• DESCRIPTION OF THE TASK: Search the material for the string "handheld" and copy each line where it occurs.

◇ ◇ ◇ ◇

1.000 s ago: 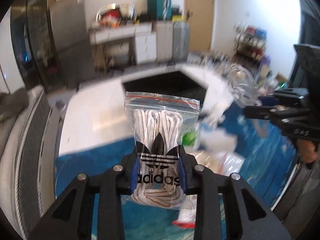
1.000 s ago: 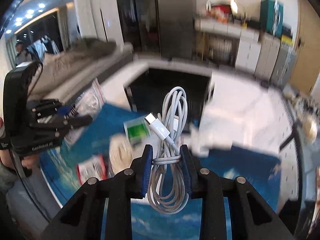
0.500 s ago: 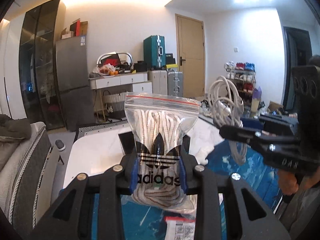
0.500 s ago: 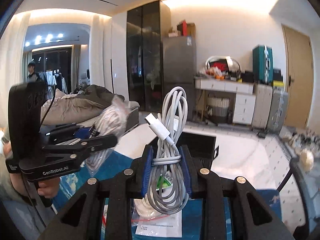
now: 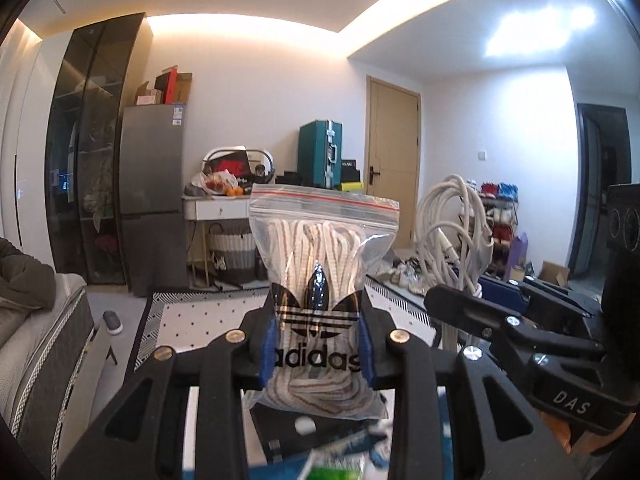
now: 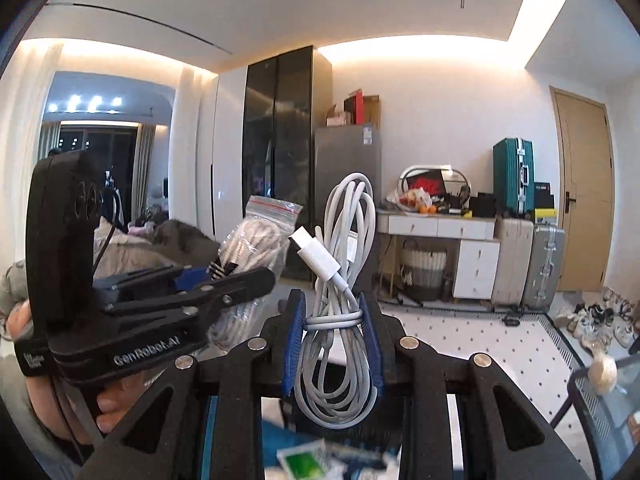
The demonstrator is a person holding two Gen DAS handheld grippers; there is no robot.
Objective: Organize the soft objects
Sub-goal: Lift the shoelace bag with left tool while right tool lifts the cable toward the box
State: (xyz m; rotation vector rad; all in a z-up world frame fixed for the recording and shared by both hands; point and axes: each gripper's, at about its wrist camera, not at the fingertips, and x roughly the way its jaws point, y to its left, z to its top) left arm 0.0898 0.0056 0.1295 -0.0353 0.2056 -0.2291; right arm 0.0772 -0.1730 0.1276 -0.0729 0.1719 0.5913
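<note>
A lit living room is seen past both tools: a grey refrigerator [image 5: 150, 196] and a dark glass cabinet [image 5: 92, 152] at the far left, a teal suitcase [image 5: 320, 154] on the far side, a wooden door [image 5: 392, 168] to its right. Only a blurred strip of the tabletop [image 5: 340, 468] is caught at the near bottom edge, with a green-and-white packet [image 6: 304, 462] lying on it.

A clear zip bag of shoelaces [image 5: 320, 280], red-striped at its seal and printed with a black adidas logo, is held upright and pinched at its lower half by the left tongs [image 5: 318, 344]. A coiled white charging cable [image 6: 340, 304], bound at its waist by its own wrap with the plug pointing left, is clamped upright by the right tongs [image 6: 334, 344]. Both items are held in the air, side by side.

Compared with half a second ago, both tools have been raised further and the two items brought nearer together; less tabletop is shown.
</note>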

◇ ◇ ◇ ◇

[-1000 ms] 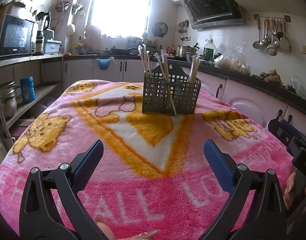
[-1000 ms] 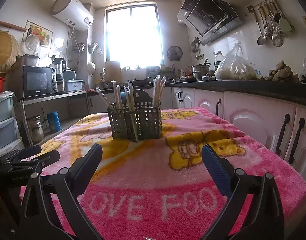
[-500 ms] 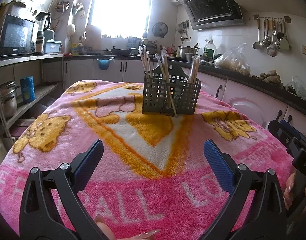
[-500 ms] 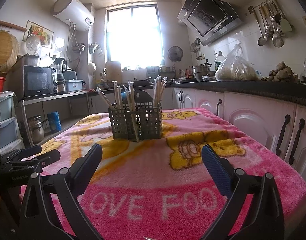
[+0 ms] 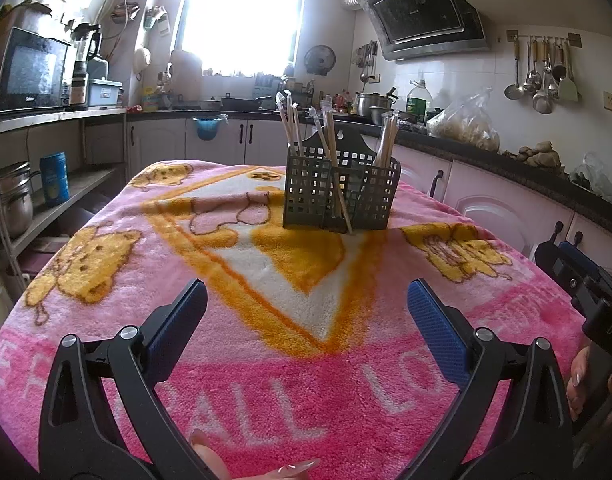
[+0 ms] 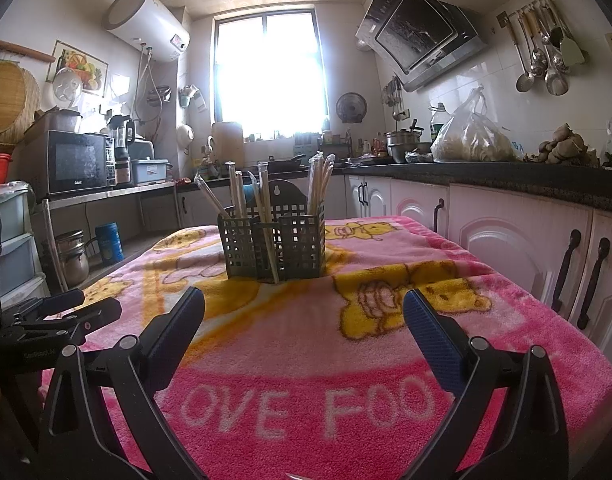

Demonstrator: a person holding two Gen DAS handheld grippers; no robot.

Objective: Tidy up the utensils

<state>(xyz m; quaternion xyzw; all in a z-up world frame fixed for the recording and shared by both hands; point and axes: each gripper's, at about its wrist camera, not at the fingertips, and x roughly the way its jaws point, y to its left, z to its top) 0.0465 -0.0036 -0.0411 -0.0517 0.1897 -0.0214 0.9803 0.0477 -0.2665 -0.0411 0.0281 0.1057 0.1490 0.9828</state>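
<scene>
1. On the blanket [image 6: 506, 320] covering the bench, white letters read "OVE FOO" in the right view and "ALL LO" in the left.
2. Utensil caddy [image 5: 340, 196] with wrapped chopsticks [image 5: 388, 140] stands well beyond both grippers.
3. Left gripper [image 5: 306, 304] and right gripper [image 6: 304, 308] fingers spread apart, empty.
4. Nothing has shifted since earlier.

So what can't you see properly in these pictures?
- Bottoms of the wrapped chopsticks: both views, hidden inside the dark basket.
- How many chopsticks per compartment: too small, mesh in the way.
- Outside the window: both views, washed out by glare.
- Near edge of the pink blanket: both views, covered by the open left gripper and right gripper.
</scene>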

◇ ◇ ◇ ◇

• WRITTEN SOLUTION:
The demonstrator is a person holding two Gen DAS handheld grippers; there is no robot.
Demonstrator: a person holding two Gen DAS handheld grippers; no robot.

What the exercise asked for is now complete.